A Suspenseful Paranormal Event Read online

Page 2


  “Come on, Lavi Luv. Let’s get you back inside and get you settled.”

  “You won’t leave me?” she said whimpering.

  “Naw, Lavi Luv, I won’t leave you.”

  Lavi had no more bad nights and saw no more slugs for two whole weeks. She had put all of her uneasiness and unpleasantness behind her. Almost that is—why not all of it? Well because sometimes she still felt like she was being watched, especially in the kitchen. Sometimes the feeling would be so strong when she had her back to the rest of the kitchen and was washing dishes that she would whirl around suddenly, expecting to see what, she did not know. She often reflected that she, who had never fainted a day in her life, would faint dead away if she did see something!

    

  Note: Now, reader, I could tickle your fancy with more tales about the Gristovers, but that is a tale for another day. But I digress. Let me tell you what happened later that night that made the Gristovers move. Then you can tell me if you would have moved or stayed. Two things happened within the next week. Here is the first one.

  The Gristovers had been out to a movie and had just driven into the driveway. They had been having a somewhat heated discussion because Lavi had just told her husband that while she had not been as scared in the house in the last two weeks, she was starting to feel scared again. Her husband had berated her so badly that she, teary-eyed, said to him, “I hope something comes at you and scares you like I have been scared. I bet you won’t laugh at me then!” Lavi got out of the car in a huff and slammed the door!

  She waited for Mr. Gristover to get out of the car and come around the hood and open the front door. Well, when cool, unflappable Mr. Gristover got around in front of the hood of the car, a loud disembodied sounding voice boomed, “ well it’s about time!” Lavi jumped! Cool, unflappable Mr. Gristover dropped the keys twice while trying to get them into the lock to open the front door. Lavi started giggling while he scrambled for the keys, dropping them yet again, all the while mumbling to himself, “Did somebody say something” Did you hear something?” By the time he got the door opened, Lavi was beside herself with laughter. She laughed so hard that she had to lean on the door as she locked it to keep from falling.

  Her husband had gone into the bedroom in a huff because of his wife’s laughing at him. Lavi dared not follow him, still giggling as she was, so she went into the den to wait for her fit of giggles to subside. She turned the TV on, anticipating that her husband would be coming back to watch it with her since they never turned in this early.

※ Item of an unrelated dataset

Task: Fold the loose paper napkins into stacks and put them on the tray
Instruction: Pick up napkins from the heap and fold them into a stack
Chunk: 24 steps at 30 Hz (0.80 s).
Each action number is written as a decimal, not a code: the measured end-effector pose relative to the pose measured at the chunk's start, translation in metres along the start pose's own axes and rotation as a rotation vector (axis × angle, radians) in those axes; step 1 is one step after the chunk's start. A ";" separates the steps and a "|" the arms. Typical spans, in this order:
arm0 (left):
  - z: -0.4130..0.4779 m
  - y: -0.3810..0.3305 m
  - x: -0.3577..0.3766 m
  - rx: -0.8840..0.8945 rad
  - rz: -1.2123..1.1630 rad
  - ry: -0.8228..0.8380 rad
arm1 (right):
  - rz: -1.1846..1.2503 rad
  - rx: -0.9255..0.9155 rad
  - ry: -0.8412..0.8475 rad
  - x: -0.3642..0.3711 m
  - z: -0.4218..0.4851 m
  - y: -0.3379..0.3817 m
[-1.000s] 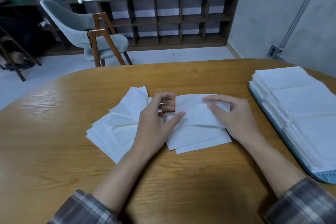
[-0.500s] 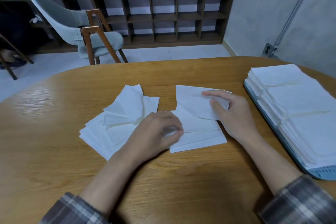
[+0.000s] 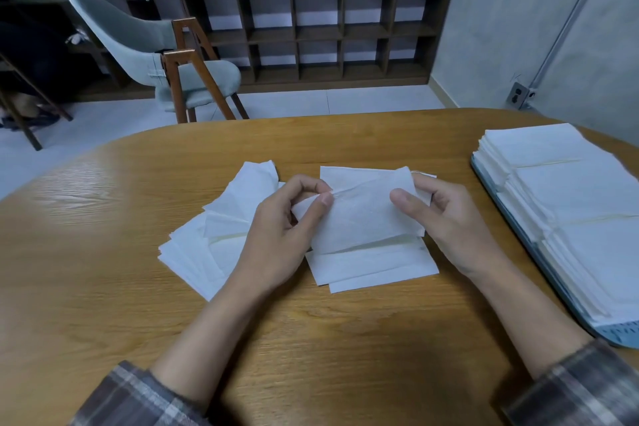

  Lavi must have dozed off, for when she awoke, the TV screen was blank. Since her husband did not come back after she waited ten more minutes, Lavi soberly reflected back on the voice the two of them had heard outside. She briefly pondered on the fact that, heretofore, she was the only one to experience anything out of the ordinary in this house. She thought to herself, It’s like something heard him being mean to me and decided to teach him a lesson. Lavi mused upon the fact that her mother, God rest her soul, had always said to her, “All I know is that there are some things in some places!”

  Lavi, who had been musingly staring off to her right, turned her head to see the TV and to find a channel that was still on.

  She absently tried to turn the sound up when she noticed something out of her peripheral vision. She turned her head slowly and her eyes popped and her mouth fell open wide in a long, loud, raspy gasp.

  Her head tilted back to look up into the orbs of a being with a head covered with a hat that looked like the things she had seen beekeepers wear! That hat touched the ceiling! While Lavi sat there with her head tilted back, her eyes bucked and her mouth agape, the being, who was dressed in a metallic chainmail-looking gray robe, slowly, slowly faded.

  Lavi wanted to fly into the bedroom faster than she had ever moved in her life, but she didn’t! Instead, she tiptoed to the bedroom because she felt like, if she ran, the thing would jump on her back! When she got across the living room, down the hall to the bedroom, she dove into the bed and started whispering, jabbering, and punching her husband awake!

  Mr. Gristover got up and looked for the being in gray, but no one was found. He asked Lavi to tell him what she saw again. She did! Her unflappable husband said, “That did it! That did it! We are moving somewhere tomorrow!” And they did!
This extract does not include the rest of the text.